Колченогая Динго остерегалась его все больше - винтовка пугала ее, - и она все реже стала попадаться ему на глаза.
Получая от скотоводов сведения об очередных убийствах, Тим переезжал из одной хижины в другую на высокогорные пастбища и по неделям ночевал в каком-нибудь стоящем на отшибе сарайчике, построенном пастухами, в котором они живали не более недели-двух в году.
Тим перезимовал в хижине скотовода Гичи, расположенной по дороге в Ханкобану. Необходимый провиант он закупал в лавках, принадлежавших Гичи, и недостатка в продовольствии никогда не испытывал.
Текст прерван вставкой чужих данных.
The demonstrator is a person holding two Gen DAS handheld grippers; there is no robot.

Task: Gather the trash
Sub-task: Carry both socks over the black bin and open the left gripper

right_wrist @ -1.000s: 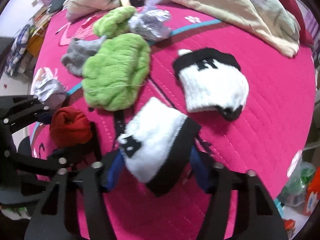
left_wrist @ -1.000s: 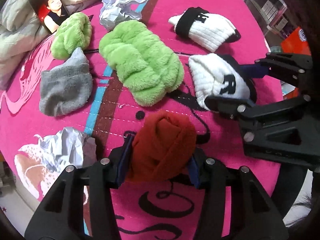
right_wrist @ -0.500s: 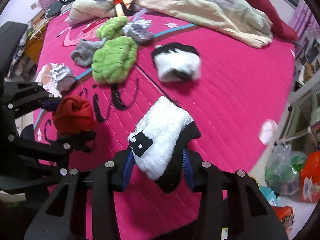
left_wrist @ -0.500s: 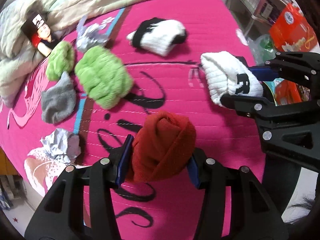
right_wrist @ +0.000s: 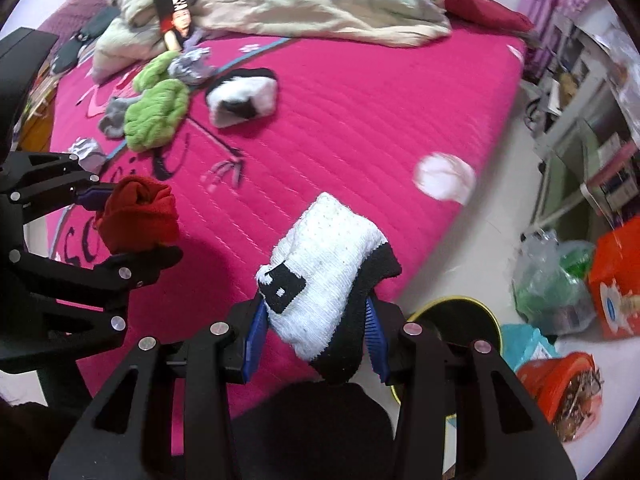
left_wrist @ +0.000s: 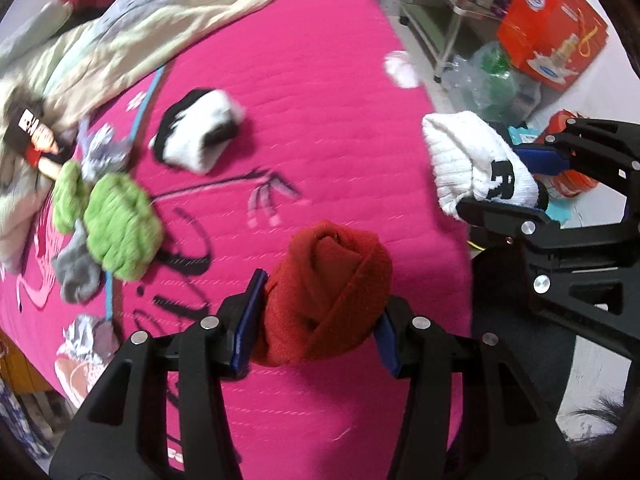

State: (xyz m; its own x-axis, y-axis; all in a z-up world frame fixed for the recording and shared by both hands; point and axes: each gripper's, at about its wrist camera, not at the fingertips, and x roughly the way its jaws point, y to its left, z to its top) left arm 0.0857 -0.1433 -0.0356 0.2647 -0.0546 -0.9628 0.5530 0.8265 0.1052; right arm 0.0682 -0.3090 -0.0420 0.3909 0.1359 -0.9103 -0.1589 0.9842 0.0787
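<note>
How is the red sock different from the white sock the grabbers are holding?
The red sock is one plain colour, while the white sock has black trim and a black patch. The red sock is rolled into a round ball; the white sock is folded flatter and hangs down below its pads. The left gripper holds the red one, the right gripper the white one. Both are clamped and lifted off the pink bed.

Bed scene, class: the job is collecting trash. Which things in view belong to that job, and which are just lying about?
Part of the job:
- crumpled paper near the bed's edge
- crumpled paper beside the green socks
- white paper ball

Lying about or wrongly picked up:
- red sock, gripped in the left gripper
- white sock, gripped in the right gripper
- green fuzzy socks
- blanket
</note>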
Когда в горы пришла весна, Тим поднялся вслед за отступающими снегами к самой вершине. С неделю он разыскивал здесь следы Колченогой Динго и наконец обнаружил их - они шли по земле, перетоптанной отарой овец, поднимавшейся в горы. Одна отставшая от отары овца пала жертвой Динго.
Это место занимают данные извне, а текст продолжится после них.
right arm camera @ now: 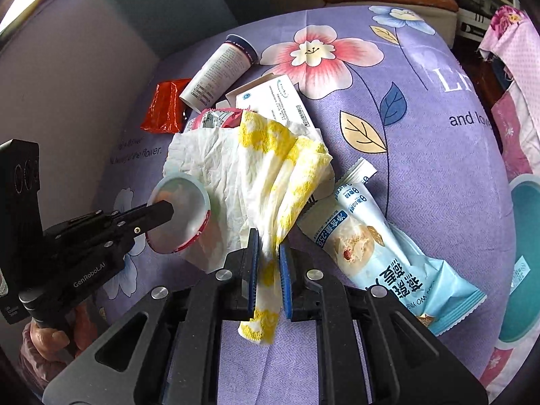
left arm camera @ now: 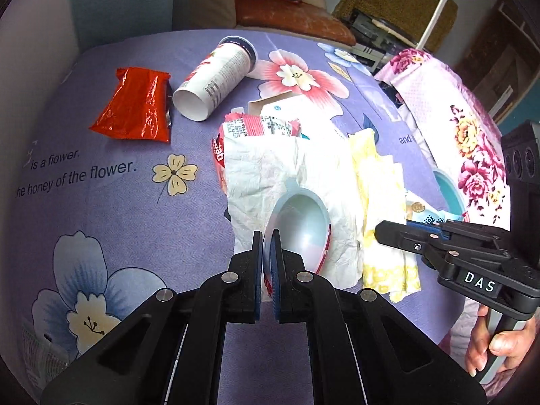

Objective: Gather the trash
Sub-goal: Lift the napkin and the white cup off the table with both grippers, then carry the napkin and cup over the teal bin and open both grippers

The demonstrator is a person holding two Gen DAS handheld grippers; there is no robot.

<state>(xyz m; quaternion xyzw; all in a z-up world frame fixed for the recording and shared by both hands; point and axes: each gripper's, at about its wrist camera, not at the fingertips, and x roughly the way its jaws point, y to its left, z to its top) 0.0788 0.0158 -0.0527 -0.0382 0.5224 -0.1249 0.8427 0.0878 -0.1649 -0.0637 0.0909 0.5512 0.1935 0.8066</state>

Порой Тиму начинало казаться, что одолеть Динго невозможно, что все его искусство бессильно против ее инстинкта самосохранения. Казалось, не было такой горной тропинки, где бы он не ставил своих капканов, такой полянки, где бы не пытался поймать ее на приманку.
Он взял за правило регулярно наведываться на ту старую овечью тропу, где поставил свои первые капканы, когда только пришел в горы. Почти год прошел с тех пор. Выпавший снег прикрыл капканы, сильные ветры утрамбовали землю под ними, солнце, дожди и мороз стерли все следы человека, тропа вилась вверх, теряясь вдали, и единственно, чем здесь пахло, - это травами и наступавшей весной.
Лошадь Тима сама хорошо знала дорогу. Она шла рысцой по кочковатой равнине, а Тим спокойно отдыхал в седле, опустив поводья. Он ничего не ждал, просто эта прогулка вошла у него в привычку.
Когда он увидел Динго, съежившуюся, с поджатым хвостом, прерывисто дышащую, увидел, как беспомощно она скребет землю, его обуяло острое волнение, скорее похожее на боль. Тим остановил лошадь. Воздух был неподвижен. В мертвой тишине Тим соскочил на землю. Он упивался победой, как крепким вином. Ему слышались восторженные крики, они доносились издалека с гор и подбадривали его...
Но прошел момент, и плечи его согнулись от непонятного ощущения вины. Тим подошел к Колченогой Динго. Ее держали два капкана - их обнаженные челюсти вцепились ей в переднюю и заднюю лапы. Капканы пролежали в темноте более года и пропитались запахами земли. Цепи туго натянулись, не давая Динго возможности добраться до спасительной высокой травы.
Тим приблизился, Динго отпрянула назад, насколько ей позволила цепь, а затем посмотрела на него, прижимаясь к земле, и, не подымая морды, беззвучно ощерила клыки.
Они уставились друг на друга - старый человек и старая собака-динго. Оба - убийцы, для обоих наступил час подвести черту. Тим смутно сознавал это сейчас. Сотнями убитых динго был усыпан его одинокий жизненный путь. А путь Колченогой Динго - это бесконечная вереница задранных овец. Склоны гор, где она родилась, были покрыты их бездыханными трупами. Ее жалкий вид сейчас поразил Тима. Разве скажешь, что это прославленный убийца? Фермеры видели в ней зверя, которому убийство доставляет удовольствие. По их рассказам, это холодный, расчетливый преступник. А перед Тимом лежало несчастное старое животное, в смертельном страхе перед выстрелами капканов, зубами охотничьих собак. Да он и сам мало чем от нее отличается, подумал Тим, разве только что лучше умеет скрывать свои страхи. Он прикрывал их самоуверенной улыбкой, гордостью, с которой до сих пор убивал. Теперь, видя ее страх, Тим понял, что гордиться собственно нечем.